Saturday, January 28, 2006

Best Friends Forever

I just got this t-shirt in the mail:



It is SO my style.

I have spent years studying religion and thinking about spirituality and religious history (oh, but quick disclaimer, I have no delusions that this makes me an expert of any kind).

Raised by a deeply moral card-carrying atheist (that's you Pa!) and a lapsed but spiritual and loving Catholic (hi Ma!), who consider spiritual and religious matters very private, I really wasn't required to think about these things. I just wanted to. (Melvellous says this proclivity is in my chart.)

So it recently dawned on me that many of my closest friends are religious. While a handful are, like me, not officially anything, a good number of my pals are Jewish, and lately I've developed really lovely friendships with a few Christians. Some folks in my extended family are very open-minded, tolerant Christians. The Jews I know are likewise true to their faith (in whatever way they choose to practice it), while being non-judgmental about the beliefs of others. I suppose I have a couple of nominally Muslim friends too, but they are pretty easy going about it. I get the sense that the role of religion for all of them is that it acts as a forum for spiritual (and in many cases, cultural) expression, and is a way of connecting with a community of similarly committed people who support each other in their efforts to be better people in the world.

"Believe those who seek the truth; distrust those who find it."

This pretty much sums up how I feel about religion. I had a big talk about it with my aunt today (one of the uber-tolerant Christians in the family), and we found we agreed on a lot of things. We both think that the world could actually be a better place if everyone took time out regularly and made space for thinking about abstract things, their morality (how to make the world a better place, how to be a better person), their spirit, their place in the world, and their relationship to the mystery of the universe, or to God, or to a reasonable facsimile.

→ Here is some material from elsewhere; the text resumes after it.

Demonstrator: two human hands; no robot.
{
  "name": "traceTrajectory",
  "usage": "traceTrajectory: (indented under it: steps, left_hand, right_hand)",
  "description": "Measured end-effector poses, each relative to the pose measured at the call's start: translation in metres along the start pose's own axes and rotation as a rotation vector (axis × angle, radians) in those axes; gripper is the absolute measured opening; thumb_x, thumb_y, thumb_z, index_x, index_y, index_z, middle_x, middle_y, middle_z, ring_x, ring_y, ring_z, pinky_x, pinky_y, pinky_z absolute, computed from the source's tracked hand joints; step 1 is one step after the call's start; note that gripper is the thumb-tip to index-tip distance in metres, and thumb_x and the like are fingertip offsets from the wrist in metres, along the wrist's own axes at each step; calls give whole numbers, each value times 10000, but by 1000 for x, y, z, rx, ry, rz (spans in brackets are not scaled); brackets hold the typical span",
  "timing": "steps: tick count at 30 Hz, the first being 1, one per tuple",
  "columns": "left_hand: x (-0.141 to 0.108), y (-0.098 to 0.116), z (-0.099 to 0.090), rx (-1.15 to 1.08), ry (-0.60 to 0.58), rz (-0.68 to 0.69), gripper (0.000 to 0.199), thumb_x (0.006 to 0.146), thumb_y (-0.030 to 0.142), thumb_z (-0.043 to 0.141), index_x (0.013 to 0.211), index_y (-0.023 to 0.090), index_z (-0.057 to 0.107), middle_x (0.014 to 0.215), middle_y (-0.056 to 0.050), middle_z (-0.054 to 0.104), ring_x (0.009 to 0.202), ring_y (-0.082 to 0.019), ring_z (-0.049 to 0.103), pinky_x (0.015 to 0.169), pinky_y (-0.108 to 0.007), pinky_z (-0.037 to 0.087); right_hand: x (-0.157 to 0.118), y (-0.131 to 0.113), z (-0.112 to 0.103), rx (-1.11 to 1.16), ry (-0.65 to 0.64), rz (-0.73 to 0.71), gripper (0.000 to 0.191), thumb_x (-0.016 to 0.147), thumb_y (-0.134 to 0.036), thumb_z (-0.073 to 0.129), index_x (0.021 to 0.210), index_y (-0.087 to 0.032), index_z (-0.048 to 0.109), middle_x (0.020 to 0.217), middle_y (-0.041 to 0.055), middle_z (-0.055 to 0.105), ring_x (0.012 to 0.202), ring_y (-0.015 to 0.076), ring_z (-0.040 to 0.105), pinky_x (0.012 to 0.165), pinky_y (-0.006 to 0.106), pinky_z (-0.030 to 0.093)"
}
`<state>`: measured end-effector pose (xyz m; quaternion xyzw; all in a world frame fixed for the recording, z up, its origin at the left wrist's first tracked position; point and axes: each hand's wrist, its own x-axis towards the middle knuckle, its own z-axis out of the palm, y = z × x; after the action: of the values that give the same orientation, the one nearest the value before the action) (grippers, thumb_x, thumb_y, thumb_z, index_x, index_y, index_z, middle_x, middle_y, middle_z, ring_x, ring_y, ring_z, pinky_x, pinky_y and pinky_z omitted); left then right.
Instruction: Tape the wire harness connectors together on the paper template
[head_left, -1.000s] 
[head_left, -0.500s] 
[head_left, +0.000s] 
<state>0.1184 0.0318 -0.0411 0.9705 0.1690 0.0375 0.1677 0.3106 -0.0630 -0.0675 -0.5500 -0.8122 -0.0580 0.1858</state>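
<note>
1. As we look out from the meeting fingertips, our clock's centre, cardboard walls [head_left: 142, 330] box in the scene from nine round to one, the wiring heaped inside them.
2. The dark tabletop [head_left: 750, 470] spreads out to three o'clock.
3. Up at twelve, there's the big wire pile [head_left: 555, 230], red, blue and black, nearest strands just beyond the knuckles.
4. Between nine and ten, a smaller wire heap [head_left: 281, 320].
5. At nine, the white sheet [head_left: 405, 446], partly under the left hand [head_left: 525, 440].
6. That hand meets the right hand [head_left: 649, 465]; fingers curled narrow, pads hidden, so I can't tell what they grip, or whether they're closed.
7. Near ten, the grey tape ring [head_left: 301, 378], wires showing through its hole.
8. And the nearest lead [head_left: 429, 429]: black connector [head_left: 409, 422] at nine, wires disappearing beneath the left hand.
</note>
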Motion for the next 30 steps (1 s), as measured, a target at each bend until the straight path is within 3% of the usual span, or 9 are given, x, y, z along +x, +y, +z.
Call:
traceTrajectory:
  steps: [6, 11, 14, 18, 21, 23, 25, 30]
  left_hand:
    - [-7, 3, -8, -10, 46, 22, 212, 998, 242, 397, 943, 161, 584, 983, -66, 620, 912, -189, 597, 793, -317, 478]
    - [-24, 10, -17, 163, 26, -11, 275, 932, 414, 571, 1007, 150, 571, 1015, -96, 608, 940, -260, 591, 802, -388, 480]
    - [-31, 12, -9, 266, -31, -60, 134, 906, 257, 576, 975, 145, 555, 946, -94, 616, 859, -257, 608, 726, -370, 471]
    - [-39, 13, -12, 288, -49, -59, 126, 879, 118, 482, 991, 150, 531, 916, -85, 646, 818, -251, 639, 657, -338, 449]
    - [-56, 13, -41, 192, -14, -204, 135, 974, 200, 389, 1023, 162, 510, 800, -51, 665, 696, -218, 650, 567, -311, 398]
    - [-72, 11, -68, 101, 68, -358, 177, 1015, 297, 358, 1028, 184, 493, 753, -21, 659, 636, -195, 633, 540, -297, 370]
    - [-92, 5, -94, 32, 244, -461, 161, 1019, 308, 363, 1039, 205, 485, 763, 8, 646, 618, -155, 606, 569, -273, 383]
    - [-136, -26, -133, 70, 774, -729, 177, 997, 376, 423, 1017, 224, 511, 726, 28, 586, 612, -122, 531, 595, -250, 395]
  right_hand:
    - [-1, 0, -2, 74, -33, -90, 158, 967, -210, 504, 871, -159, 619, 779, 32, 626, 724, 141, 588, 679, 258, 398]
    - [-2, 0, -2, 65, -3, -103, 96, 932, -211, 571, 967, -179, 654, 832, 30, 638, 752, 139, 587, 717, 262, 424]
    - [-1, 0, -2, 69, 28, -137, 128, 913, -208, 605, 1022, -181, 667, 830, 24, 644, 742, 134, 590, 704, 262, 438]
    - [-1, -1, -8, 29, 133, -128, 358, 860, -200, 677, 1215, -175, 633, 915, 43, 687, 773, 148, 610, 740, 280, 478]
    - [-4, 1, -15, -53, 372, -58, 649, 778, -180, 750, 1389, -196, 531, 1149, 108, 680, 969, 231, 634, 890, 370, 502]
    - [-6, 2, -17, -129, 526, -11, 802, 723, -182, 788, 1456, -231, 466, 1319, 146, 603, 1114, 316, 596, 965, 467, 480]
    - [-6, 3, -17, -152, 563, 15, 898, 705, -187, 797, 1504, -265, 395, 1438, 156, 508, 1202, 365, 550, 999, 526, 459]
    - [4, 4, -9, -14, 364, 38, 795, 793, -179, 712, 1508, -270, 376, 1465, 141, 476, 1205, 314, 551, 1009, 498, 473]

But both of us are wary of those who believe there is one path or one way to do this, and of those who hope for a day when the world is finally all Christian, or all Jewish, or all Muslim, or all whatever. (I personally believe this wish is futile, misguided, presumptuous.) As one religious friend wisely said to me, "While I do my best with what I've got and how my heart, brain and spirit guide me, I would never dare to limit God's grace to my understanding."

We also strongly dislike the feeling of being looked down upon as a spiritual second-class citizen, a poor lost soul, because we're not of the same faith as someone else; or that someone is just smugly waiting for us to convert or see the(ir) light.

I would much rather dream of the day that the Buddhist, Christian, Jew, and Muslim (and throw in a Zoroastrian, Hindu, etc.) skip through the streets holding hands and giggling, best friends forever. Though wonderfully, miraculously, beautifully, it sort of happened here once, which you can listen to, or even watch here.